Junto con otros peones, el domingo siguiente
armaron con palos, alambre y adobe el rancho, más chapas, ventanas y puertas
que le regaló la niña. Y sumaron una cocina a leña que estaba en el galpón.
Cama y colchón ya tenía, una mesa y dos banquetas eran fáciles de hacer consiguiendo
la madera. El resto, Dios diría...
El siguiente domingo, Raimundo pasó por lo de
Catalina con el sulki de la estancia. Adela, que estaba con los niños en el
patio, lo vio venir y buscó una bolsa donde tenía algunas ropas y algo del
ajuar, lo que había podido traer desde su casa sin levantar sospechas.

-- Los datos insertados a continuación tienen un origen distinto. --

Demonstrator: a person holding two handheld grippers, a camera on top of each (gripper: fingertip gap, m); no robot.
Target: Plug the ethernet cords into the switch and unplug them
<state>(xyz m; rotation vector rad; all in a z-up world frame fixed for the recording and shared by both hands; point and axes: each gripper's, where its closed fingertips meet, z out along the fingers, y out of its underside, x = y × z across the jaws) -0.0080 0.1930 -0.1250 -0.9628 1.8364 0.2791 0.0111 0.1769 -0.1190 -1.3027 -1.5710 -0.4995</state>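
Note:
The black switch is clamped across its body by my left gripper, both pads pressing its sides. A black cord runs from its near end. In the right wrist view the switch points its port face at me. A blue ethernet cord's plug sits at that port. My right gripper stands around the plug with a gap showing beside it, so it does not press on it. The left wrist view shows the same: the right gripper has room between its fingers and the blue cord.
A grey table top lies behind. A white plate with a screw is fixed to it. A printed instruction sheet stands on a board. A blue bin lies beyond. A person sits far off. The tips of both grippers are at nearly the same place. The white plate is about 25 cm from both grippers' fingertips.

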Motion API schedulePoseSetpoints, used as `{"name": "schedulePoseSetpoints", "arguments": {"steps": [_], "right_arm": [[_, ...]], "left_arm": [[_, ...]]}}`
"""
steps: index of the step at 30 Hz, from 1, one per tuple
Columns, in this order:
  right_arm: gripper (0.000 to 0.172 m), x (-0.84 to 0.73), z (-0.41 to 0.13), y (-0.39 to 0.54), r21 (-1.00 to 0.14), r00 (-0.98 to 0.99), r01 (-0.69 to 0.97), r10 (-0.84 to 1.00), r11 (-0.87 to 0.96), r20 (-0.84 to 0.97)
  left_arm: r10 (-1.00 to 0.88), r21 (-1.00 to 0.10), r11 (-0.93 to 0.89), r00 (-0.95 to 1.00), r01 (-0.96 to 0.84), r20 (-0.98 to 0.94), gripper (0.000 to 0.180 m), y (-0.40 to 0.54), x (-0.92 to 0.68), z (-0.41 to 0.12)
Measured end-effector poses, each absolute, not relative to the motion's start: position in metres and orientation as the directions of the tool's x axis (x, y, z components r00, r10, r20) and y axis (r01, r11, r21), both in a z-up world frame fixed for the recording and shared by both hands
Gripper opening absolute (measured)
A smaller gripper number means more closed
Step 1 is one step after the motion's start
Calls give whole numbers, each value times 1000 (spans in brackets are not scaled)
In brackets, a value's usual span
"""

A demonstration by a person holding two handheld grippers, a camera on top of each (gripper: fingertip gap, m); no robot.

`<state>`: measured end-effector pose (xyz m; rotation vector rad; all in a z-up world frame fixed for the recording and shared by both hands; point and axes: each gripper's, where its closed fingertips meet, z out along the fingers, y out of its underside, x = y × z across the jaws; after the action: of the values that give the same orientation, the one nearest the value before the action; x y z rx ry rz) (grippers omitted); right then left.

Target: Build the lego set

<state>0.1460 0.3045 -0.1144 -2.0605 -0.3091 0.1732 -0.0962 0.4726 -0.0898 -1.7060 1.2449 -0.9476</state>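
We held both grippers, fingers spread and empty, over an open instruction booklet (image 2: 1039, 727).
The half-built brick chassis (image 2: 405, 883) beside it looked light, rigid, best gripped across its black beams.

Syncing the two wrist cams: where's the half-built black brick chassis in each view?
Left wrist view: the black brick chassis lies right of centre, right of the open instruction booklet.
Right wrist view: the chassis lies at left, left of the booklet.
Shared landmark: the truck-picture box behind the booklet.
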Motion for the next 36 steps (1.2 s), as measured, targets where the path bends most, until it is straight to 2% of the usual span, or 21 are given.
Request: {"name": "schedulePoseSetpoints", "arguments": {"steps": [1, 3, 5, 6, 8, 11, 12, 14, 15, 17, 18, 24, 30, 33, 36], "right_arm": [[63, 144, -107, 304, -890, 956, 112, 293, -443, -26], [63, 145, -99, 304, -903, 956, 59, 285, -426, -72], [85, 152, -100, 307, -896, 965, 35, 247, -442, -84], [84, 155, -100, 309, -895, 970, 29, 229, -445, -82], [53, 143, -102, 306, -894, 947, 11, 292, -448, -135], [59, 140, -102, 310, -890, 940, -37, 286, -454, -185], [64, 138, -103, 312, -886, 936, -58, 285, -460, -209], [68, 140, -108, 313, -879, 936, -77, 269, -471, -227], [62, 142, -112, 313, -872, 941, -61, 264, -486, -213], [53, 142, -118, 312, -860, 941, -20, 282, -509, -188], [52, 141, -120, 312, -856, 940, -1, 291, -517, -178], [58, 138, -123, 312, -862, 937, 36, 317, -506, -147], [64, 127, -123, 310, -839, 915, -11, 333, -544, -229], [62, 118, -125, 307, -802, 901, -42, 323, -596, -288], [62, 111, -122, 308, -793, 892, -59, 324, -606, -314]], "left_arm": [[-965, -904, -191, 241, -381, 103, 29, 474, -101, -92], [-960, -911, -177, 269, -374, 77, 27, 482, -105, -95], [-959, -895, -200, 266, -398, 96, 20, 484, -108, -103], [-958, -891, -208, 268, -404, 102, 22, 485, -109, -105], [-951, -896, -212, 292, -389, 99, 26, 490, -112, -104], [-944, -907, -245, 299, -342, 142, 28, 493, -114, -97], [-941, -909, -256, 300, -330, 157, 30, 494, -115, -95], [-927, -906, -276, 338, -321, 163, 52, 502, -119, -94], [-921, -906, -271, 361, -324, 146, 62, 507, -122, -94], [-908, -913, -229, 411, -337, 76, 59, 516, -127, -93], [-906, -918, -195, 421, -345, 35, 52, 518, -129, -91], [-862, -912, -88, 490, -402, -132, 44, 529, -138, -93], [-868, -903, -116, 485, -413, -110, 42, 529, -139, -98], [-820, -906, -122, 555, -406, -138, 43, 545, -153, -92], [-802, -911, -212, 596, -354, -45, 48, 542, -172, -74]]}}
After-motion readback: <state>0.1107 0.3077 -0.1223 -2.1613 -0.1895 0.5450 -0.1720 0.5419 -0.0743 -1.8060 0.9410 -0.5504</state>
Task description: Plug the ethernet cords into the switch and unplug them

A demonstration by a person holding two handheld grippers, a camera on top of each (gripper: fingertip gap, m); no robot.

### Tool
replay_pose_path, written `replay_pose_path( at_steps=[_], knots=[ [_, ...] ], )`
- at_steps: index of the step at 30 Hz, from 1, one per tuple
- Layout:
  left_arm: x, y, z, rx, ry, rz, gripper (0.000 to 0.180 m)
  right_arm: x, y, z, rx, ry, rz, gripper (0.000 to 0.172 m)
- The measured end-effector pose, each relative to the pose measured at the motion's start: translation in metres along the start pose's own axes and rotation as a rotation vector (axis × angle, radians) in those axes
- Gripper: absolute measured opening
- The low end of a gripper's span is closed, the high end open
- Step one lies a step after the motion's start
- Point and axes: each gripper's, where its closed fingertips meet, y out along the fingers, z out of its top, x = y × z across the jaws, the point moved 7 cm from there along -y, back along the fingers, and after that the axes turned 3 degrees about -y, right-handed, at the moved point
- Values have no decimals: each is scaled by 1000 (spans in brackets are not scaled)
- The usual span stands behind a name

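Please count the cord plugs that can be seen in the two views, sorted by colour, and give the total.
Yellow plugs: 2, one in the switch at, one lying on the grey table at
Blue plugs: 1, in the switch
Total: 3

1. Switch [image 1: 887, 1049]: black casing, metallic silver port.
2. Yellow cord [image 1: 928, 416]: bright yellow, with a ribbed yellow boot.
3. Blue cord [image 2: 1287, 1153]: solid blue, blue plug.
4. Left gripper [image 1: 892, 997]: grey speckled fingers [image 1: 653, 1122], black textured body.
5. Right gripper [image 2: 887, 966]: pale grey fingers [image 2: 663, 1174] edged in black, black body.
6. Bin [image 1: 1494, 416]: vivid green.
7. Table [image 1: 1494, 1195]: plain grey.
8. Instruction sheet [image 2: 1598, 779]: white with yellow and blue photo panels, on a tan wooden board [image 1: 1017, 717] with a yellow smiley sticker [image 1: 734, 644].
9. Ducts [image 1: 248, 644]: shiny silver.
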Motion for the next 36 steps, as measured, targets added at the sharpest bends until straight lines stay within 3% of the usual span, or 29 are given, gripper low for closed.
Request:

Ella
caminó con paso firme seguida por los niños que corrían y la rodeaban, besó a
su hermana y trepó al sulki.
El padre tardó en enterarse con quién y dónde
vivía su hija porque todos guardaron el secreto. Nunca la perdonó ni permitió
que la madre la visitara.
Pero en la iglesia los domingos, cuando el
peligro mayor se había atenuado, madre e hija se abrazaban, Raimundo se quedaba
en la entrada, como para que charlaran tranquilas, sabiendo que nada malo iba a
pasar porque ya se había cruzado en el boliche con don Funes, que se le quedó
mirando, altanero y despectivo. Pero sin odio.